▶ _EXERCISE GOAL_
Begin the copy at the line containing "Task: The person" in the data below and end it at the line containing "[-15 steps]", keeping each line exact and leaving out pictures.

---------- DATASET

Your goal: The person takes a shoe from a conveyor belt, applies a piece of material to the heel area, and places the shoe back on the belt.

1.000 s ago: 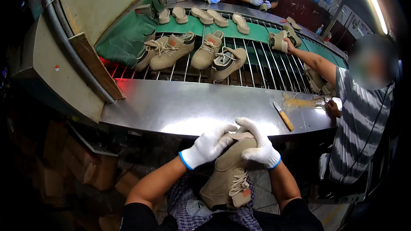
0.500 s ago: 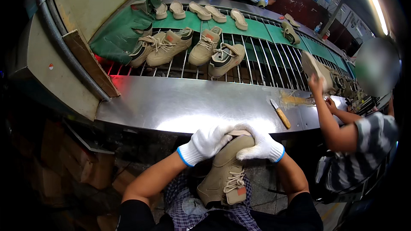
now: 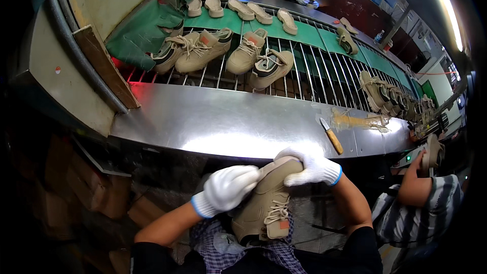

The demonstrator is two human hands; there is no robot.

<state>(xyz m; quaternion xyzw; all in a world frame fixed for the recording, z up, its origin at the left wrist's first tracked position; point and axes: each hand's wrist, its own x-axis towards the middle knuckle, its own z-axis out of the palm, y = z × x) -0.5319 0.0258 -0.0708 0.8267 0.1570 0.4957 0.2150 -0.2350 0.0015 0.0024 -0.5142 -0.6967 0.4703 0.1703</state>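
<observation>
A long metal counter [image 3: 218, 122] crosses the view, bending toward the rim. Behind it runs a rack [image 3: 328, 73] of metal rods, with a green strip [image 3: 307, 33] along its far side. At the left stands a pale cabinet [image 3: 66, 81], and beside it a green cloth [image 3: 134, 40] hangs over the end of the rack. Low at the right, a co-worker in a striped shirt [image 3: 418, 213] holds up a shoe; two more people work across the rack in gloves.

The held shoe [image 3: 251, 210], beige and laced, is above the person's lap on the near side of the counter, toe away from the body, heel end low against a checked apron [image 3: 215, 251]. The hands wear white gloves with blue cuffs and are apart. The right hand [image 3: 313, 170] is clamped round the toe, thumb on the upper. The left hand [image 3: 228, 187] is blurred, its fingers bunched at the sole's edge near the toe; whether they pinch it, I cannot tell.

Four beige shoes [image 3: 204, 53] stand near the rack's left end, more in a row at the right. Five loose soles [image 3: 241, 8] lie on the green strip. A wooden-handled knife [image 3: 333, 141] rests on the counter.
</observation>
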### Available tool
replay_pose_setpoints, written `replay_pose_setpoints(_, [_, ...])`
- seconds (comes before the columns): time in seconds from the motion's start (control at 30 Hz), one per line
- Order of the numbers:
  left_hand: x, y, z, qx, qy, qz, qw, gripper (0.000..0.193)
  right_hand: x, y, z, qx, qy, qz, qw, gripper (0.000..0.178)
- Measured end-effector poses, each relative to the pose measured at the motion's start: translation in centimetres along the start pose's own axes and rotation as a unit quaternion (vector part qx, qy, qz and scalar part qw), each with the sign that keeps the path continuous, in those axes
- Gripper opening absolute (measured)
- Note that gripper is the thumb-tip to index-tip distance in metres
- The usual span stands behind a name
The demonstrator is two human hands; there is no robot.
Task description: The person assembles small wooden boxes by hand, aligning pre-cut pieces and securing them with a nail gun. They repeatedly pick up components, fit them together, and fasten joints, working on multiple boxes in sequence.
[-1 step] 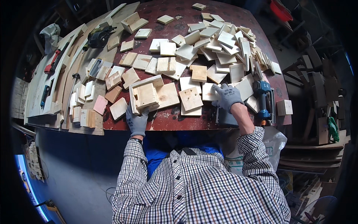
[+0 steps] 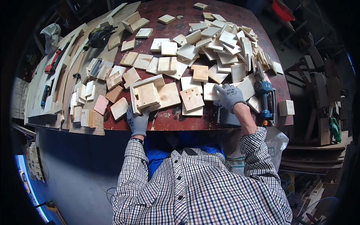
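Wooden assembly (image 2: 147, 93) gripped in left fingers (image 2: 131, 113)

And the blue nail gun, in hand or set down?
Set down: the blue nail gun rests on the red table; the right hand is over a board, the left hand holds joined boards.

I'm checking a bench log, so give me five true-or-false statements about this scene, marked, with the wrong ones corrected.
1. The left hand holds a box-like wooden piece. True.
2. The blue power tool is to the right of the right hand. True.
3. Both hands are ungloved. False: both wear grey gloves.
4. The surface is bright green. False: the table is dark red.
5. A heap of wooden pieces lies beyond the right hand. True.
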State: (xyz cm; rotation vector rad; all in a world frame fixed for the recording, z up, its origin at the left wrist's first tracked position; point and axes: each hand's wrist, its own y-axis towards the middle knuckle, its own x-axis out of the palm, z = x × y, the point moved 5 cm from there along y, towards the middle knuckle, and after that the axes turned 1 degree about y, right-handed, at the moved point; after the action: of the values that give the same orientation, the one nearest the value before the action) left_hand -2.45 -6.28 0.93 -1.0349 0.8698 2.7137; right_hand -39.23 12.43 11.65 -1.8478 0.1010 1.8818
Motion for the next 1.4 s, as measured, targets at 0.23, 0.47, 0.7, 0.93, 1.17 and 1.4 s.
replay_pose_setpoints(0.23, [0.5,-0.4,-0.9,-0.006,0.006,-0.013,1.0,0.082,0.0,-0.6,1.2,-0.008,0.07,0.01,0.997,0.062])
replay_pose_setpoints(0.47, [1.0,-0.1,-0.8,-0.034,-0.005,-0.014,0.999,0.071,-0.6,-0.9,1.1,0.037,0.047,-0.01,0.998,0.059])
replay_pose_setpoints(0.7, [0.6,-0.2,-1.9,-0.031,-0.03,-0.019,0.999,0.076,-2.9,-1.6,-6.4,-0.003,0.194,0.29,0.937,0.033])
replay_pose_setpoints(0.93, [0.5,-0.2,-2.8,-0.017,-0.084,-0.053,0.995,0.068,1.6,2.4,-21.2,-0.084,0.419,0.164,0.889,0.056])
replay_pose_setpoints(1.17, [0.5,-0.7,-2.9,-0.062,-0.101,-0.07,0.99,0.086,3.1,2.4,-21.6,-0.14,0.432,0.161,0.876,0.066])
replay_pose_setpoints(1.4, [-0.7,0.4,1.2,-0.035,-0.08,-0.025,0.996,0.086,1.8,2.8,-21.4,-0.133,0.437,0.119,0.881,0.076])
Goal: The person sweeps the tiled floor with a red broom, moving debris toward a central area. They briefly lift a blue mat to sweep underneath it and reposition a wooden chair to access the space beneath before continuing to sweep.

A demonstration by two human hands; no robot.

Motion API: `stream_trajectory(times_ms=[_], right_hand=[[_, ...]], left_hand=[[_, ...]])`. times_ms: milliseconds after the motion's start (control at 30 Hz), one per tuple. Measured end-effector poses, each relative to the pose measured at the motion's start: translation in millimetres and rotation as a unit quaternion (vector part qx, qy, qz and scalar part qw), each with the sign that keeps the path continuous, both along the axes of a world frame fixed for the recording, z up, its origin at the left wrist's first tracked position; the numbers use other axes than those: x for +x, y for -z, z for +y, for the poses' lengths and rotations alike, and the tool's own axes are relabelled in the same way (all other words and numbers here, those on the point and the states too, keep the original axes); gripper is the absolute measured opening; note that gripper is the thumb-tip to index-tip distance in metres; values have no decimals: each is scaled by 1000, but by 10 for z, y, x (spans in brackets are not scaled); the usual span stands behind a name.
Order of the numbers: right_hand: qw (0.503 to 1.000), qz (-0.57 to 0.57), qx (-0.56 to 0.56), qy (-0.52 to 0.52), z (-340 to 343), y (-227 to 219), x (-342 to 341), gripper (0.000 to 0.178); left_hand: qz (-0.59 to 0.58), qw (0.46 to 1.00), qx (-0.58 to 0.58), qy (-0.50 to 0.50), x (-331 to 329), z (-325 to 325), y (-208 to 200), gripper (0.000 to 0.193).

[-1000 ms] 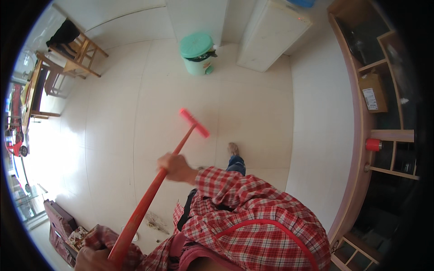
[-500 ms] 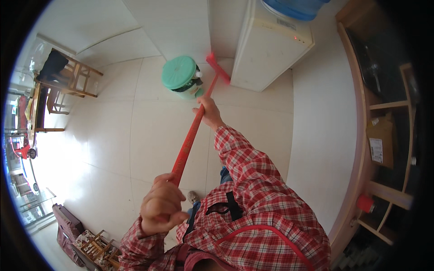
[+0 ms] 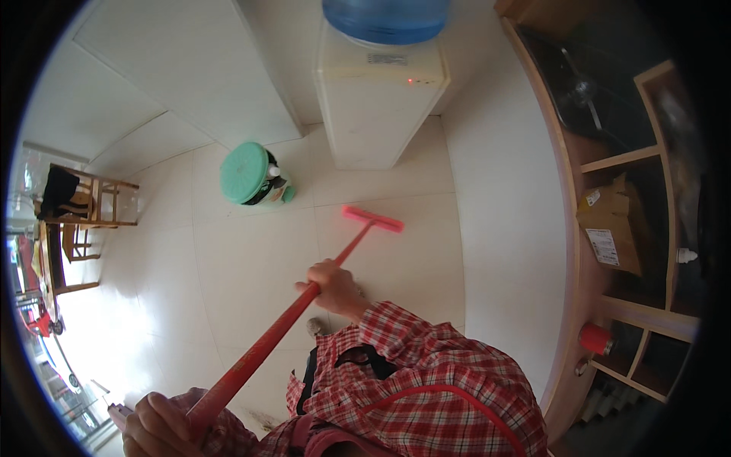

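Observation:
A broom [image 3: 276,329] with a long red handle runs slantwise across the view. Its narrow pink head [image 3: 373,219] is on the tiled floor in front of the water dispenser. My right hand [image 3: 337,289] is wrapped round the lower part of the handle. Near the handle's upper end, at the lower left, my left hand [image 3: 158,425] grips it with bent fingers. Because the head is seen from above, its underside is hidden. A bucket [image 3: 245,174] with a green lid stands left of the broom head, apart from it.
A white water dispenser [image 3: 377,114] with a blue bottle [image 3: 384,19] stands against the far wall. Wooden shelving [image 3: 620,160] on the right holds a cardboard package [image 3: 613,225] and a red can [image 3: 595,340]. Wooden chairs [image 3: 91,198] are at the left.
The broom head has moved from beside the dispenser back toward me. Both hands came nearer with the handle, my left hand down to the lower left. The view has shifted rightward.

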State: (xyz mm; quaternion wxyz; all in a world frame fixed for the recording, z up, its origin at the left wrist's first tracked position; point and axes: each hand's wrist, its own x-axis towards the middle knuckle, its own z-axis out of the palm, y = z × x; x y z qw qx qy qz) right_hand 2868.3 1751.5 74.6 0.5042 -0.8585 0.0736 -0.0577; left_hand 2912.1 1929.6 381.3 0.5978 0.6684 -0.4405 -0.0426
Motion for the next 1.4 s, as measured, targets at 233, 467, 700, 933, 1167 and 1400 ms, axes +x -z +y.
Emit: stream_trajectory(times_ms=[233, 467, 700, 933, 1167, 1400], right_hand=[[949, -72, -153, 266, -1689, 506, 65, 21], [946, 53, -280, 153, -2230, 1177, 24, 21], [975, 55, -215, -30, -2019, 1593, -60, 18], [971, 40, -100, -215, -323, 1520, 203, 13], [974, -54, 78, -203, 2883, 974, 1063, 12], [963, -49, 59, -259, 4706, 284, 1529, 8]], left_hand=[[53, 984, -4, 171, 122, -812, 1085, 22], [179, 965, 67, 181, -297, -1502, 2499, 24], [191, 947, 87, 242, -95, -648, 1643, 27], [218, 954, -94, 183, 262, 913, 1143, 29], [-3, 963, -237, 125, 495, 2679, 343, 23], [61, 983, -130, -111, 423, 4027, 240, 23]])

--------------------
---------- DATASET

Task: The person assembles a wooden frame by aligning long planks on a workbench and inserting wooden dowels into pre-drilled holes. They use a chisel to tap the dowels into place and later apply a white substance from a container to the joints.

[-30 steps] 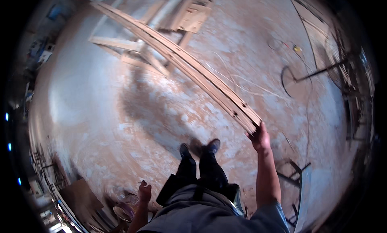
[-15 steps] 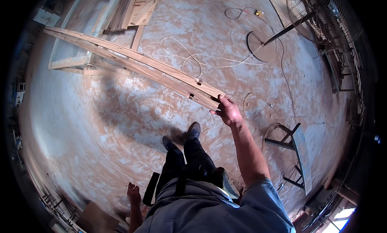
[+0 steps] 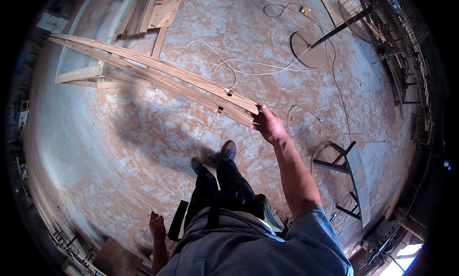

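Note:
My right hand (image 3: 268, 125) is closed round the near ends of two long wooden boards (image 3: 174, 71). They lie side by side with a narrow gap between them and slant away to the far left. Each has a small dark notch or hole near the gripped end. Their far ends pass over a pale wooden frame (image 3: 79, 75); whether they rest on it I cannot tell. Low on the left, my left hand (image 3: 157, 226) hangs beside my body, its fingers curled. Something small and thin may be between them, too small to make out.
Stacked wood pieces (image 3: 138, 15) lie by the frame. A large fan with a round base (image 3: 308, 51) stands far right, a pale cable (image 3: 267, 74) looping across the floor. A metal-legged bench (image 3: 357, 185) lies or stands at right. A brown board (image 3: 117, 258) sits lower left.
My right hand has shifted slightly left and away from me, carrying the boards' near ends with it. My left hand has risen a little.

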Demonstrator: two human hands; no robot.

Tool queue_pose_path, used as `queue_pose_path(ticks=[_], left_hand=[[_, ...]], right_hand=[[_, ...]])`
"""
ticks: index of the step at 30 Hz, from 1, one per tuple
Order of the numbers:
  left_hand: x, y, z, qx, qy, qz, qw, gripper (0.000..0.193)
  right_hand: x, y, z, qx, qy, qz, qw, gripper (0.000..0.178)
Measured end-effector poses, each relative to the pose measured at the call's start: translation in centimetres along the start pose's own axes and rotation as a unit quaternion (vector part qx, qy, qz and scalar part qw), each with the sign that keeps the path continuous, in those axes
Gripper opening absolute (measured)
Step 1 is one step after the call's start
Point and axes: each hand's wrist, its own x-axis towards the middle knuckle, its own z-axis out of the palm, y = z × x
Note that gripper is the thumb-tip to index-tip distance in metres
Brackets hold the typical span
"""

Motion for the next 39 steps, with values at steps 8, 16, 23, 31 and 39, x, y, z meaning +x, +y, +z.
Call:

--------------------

▶ _SOLUTION FOR THIS TASK_
Task: The person assembles a wooden frame by aligning long planks on a workbench and inserting wooden dowels into pre-drilled holes. They use a chisel to tap the dowels into place and later apply a white substance from a container to the joints.

[-30 steps] 
[-15 steps] 

There is nothing more to add to this answer.